JOHNSTON — Republican Senator Chuck Grassley says he’d support a bill that would essentially outlaw government shutdowns. The law would automatically extend spending if an agreement isn’t reached by midnight on September 30 when the federal fiscal year ends.

“Something like (this)…You don’t shut the government down, that you have a process of you extend it for two weeks and if you don’t get it done in those two weeks, another two weeks,” Grassley says, “but after a month if you don’t get it done, congress works seven days a week until we get this thing settled.”
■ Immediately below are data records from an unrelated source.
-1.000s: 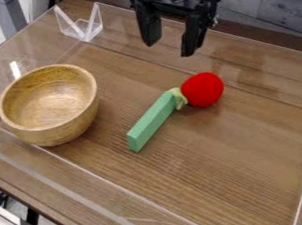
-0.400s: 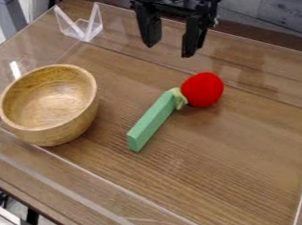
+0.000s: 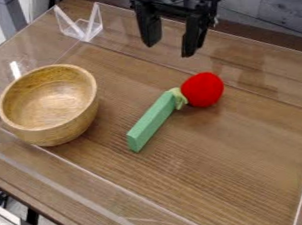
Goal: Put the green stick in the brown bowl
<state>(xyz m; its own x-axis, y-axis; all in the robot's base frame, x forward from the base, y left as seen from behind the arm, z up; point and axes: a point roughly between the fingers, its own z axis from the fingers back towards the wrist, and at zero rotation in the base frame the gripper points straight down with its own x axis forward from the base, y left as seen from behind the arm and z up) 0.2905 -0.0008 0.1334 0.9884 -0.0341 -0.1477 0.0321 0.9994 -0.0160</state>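
Wood-grain tabletop (image 3: pixel 240 166), fenced by low clear acrylic walls (image 3: pixel 78 26). Black two-fingered gripper (image 3: pixel 168 37) hangs at the far side, pointing down, fingers spread wide, nothing between them. Flat matte light-green rectangular stick (image 3: pixel 152 121) lies diagonally near the middle, well apart from the gripper; its upper end touches a round red strawberry-like toy (image 3: pixel 203 89). Round light-brown wooden bowl (image 3: pixel 49 103) with thick rim sits to the left, upright, empty, near the stick's lower end but not touching it.
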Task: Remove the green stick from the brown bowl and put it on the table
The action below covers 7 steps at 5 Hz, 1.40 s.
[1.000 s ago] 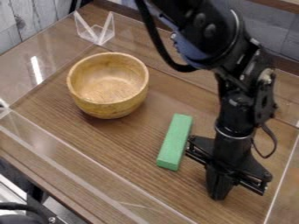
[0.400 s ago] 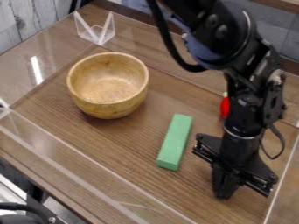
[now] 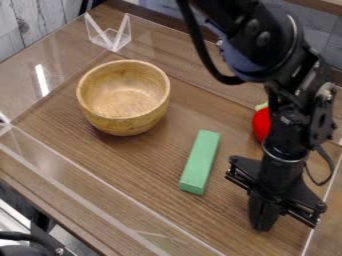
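Flat mint green stick [image 3: 201,161] on wood-grain table [image 3: 120,160], round grainy brown bowl [image 3: 124,96], end effector [image 3: 267,222] together, empty

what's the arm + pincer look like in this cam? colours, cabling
All black. The arm has bulky rounded segments with a black cable looping alongside. The pincer is a narrow black unit with a wider cross-bracket above its fingers. No markings legible.

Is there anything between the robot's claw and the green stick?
Nothing visible. The gripper is shut, pointing down at the table, with only bare wood between it and the green stick. The stick already lies flat on the table, outside the brown bowl.
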Each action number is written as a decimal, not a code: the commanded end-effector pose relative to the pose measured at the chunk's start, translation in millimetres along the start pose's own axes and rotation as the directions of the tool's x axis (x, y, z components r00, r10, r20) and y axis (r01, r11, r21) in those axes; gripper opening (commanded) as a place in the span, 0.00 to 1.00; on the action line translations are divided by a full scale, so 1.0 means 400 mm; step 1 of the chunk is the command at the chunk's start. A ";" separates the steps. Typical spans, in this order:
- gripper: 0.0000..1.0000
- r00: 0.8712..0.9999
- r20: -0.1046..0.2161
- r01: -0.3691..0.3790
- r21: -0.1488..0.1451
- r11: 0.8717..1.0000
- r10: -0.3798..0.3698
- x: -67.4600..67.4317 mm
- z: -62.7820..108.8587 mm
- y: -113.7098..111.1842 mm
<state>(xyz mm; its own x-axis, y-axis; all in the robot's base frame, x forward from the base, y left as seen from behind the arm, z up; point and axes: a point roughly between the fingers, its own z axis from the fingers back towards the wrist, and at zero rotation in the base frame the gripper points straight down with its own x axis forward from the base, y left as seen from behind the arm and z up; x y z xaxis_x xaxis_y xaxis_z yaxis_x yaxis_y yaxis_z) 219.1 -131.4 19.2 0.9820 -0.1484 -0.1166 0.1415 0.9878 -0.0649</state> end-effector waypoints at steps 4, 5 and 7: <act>0.00 0.993 0.020 0.114 0.001 0.993 -0.114 -0.016 0.015 -0.027; 1.00 0.987 0.035 0.155 -0.001 0.988 -0.155 0.005 0.066 -0.032; 1.00 0.989 0.135 0.058 -0.004 0.998 -0.057 0.040 0.183 -0.003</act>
<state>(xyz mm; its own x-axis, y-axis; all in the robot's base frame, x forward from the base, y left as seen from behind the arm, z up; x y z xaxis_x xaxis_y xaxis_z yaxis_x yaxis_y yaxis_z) 234.2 -128.6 73.8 0.9795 -0.1982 -0.0371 0.1958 0.9788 -0.0605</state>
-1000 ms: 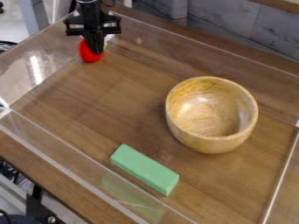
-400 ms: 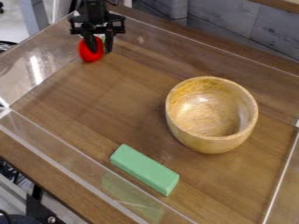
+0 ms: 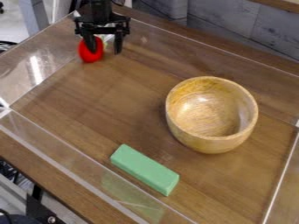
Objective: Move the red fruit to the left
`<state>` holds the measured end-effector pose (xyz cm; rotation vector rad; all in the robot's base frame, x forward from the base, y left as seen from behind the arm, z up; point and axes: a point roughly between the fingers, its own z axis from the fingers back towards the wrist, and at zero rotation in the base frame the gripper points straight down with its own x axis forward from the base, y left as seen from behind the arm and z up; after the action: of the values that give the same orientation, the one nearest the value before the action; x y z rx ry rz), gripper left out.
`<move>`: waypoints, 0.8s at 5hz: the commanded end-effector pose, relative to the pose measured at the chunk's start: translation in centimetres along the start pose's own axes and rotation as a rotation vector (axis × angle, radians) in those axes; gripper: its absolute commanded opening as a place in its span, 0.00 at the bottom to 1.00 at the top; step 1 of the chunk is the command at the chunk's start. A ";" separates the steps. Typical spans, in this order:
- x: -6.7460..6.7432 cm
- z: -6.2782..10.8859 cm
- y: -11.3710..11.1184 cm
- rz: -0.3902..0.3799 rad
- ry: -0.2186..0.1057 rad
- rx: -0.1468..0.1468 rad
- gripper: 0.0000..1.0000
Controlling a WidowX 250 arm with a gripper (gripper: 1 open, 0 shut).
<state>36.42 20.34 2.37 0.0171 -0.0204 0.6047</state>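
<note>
Gripper (image 3: pixel 100 42) wide around red fruit (image 3: pixel 90 52)

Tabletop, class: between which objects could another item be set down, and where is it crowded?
Bare wood lies between the red fruit and the wooden bowl, and left of the bowl down to the green block. It is crowded at the far left corner, where the open gripper hangs over the fruit.

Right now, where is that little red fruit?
The red fruit sits on the wooden tabletop at the picture's far upper left, directly below the open pincer, far from the wooden bowl and green block.
</note>
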 end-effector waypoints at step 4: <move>-2.5 5.2 -3.2 -0.094 0.014 -0.075 1.00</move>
<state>35.01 16.04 4.22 -0.0727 0.0611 0.5278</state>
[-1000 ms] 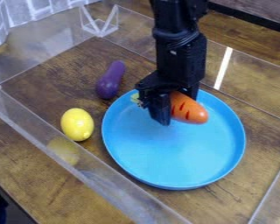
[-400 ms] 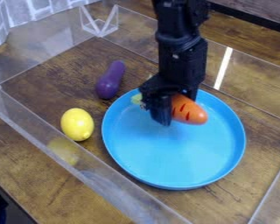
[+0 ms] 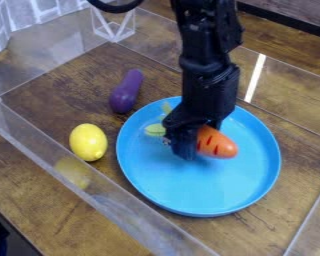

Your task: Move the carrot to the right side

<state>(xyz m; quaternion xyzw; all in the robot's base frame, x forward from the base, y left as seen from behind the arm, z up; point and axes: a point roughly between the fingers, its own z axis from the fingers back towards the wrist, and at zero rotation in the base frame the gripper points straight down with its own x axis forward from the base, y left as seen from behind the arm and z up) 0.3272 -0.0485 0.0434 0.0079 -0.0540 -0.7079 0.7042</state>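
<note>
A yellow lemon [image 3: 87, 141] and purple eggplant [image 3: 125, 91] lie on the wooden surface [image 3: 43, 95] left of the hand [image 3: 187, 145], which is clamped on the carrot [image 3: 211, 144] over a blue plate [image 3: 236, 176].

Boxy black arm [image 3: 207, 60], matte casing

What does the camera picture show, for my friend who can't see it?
A black robot gripper pointing straight down is shut on a small orange toy carrot over a round blue plastic plate. A purple toy eggplant and a yellow toy lemon lie on the wooden table beside it.
</note>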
A small group of House Republicans are refusing to support a short term spending bill and are ready to force a government shutdown to secure deeper cuts in the federal budget. Grassley says there are practical and political costs to shutting down the federal government. “So you shut it down. You want to accomplish what you want to through leverage of shutting down the government and then you get so much public pressure you open government up. It costs money to open government up and you still haven’t accomplished what you wanted to accomplish,” Grassley says, “so there ought to be lessons learned from previous shutdowns.”

Grassley has been a member of congress during every government shutdown in U-S history. The very first government shutdown happened in 1976, when Grassley was a member of the U-S House. Grassley was a U.S. Senator in 2013 when the federal government shutdown for 16 days as Republicans protested President Obama’s Affordable Care Act. “It costs money to shut the government down. It costs money to open up the government,” Grassley says. “Government’s a service to the people of this country and you can’t be a service if you aren’t operating.”

Grassley made his comments during a recent appearance on the Iowa Press program on Iowa PBS.